Dans l’absolu, la vague « humanitaire » semble s’inscrire tout naturellement dans le courant des « idéalistes » et se conjugue parfaitement avec l’état d’esprit qui considère que le principe de souveraineté des nations ne doit plus faire obstacle aux missions humanitaires menées au nom du bien commun.
La tragédie de l’humanitaire est que, paradoxalement, alors même qu’il est en théorie la parfaite illustration d’une nouvelle approche « idéaliste », il servit très souvent de couverture aux jeux de la Realpolitik la plus traditionnelle, et qu’il permit à des puissances occidentales d’avancer leurs intérêts politiques, stratégiques et économiques dans le Tiers-Monde, notamment en Afrique, en se servant comme alibi de l’argument humanitaire.
Cette dérive a été en partie rendue possible par l’apparition, au sein de l’école wilsonienne et « idéaliste » que nous avons évoquée, d’un sous-courant qui dit souhaiter, lui aussi, répandre la démocratie et les bienfaits de l’occident, mais qui ne préconise pas d’atteindre ce but par le biais du multilatéralisme et des institutions internationales, mais plutôt par l’action militaire, par la coercition et le recours à la force.

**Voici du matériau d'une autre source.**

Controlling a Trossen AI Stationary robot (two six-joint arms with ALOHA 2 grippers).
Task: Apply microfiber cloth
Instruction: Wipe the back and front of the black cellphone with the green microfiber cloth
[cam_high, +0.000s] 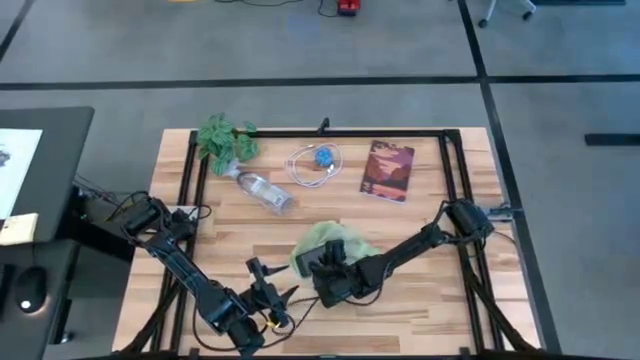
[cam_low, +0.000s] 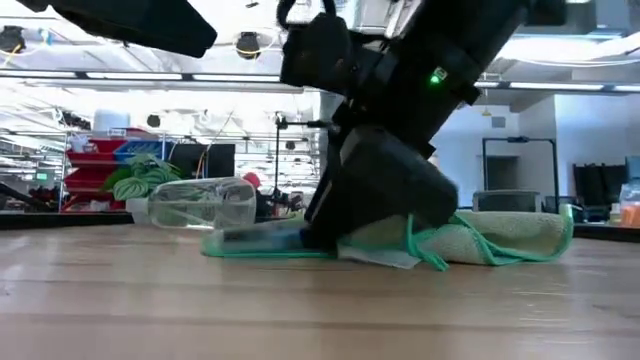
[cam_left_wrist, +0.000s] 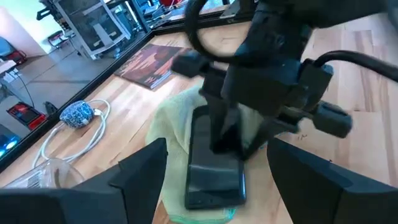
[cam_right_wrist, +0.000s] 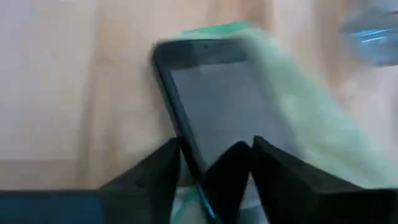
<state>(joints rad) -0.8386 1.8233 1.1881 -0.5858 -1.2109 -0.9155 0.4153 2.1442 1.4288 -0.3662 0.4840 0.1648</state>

Il s’agit du courant néoconservateur, qui a commencé à devenir influent précisément au moment où émergeait la vague humanitaire.
Nous retrouvons ici l’importance des brefs éléments historico-idéologiques évoqués plus haut, rappelant que nombre des figures de proue de l’humanitaire étaient préalablement actifs dans des mouvements de gauche révolutionnaire préconisant le recours à la force pour changer le monde et renverser l’ordre établi.

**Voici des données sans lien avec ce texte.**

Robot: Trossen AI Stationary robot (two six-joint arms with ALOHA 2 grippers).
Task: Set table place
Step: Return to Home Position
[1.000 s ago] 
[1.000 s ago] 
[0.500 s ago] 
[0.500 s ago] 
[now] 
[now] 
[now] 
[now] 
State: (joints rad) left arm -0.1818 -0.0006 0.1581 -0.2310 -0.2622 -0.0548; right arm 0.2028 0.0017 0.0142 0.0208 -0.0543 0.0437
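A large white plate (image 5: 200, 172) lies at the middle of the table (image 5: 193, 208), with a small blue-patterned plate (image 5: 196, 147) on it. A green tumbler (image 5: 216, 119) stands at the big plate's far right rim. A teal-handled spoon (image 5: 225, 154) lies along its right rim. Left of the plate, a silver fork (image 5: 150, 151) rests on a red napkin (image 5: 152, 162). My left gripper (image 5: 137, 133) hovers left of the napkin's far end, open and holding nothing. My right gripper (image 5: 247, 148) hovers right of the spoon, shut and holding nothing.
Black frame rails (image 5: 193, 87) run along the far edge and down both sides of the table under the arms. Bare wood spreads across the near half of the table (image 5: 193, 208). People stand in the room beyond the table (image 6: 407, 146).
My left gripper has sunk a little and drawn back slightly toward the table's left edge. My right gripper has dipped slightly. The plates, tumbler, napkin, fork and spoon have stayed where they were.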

Il faudra un jour que les historiens se penchent sérieusement sur cette école de pensée qui a commencé par soutenir le droit d’ingérence humanitaire au Biafra, et qui a fini par soutenir l’invasion illégale de l’Irak, déclenchée sous des prétextes fallacieux, et qui a fait, à ce jour, plus d’un million de morts. S’agissait-il d’une simple erreur morale, politique et stratégique ?
Mais pour ne point trop accabler cette école, signalons que le prétexte humanitaire est vieux comme le monde et a été fréquemment utilisé à travers l’histoire pour habiller des enjeux géopolitiques et favoriser des intérêts profanes. Les chrétiens qui ont vécu sous le contrôle de l’empire ottoman ont fréquemment fait les frais d’interventions occidentales proclamant vouloir les protéger, mais visant en fait à régler leur compte à des puissances régionales.

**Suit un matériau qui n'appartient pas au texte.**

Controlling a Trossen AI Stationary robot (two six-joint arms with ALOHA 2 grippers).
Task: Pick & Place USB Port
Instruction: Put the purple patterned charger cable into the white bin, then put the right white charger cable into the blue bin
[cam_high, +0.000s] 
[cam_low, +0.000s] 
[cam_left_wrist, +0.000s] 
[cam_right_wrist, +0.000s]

Autre point important, les partisans du devoir d’ingérence, ou du droit d’ingérence, feignent souvent d’ignorer que la Charte des Nations Unies, notamment dans ses chapitres VI ou VII, offre plusieurs dispositions permettant, lorsque la situation l’exige, de transcender le principe de la souveraineté absolue des Etats. Mais passer par le système des Nations Unies dérange, car l’ONU, malgré toutes ses imperfections, permet de minimiser les sélectivités, de limiter les interventions injustifiées, et de déceler, sinon de déjouer, les éventuelles visées impériales d’une puissance arguant de la nécessité d’une intervention «humanitaire».
Rappelons pour conclure ces réflexions offertes en vrac, une autre dérive possible. Alors que les conditions économiques actuelles conduisent à un délitement progressif de l’Etat providence, dans la plupart des pays européens, il est à craindre que les valeurs d’égalité et de solidarité ne connaissent un recul significatif au profit de la charité, et que nous assistions à un retour des dames patronnesses qui choisiraient leur «deserving poor».
C’était là une des hantises du regretté Bronislaw Geremek, qui pour avoir étudié attentivement l’histoire du Moyen Age, craignait que nous en revenions aujourd’hui à cette charité sélective et arbitraire, qui est l’exacte antithèse de l’humanisme politique et social.
Karim Emile Bitar est consultant en stratégie et en communication, directeur de la rédaction de L’ENA hors les murs, la revue mensuelle des anciens élèves de l’ENA, et chercheur associé à l’Institut de Relations Internationales et Stratégiques (IRIS). Il enseigne les relations internationales, la philosophie politique et le management dans plusieurs grandes écoles de commerce.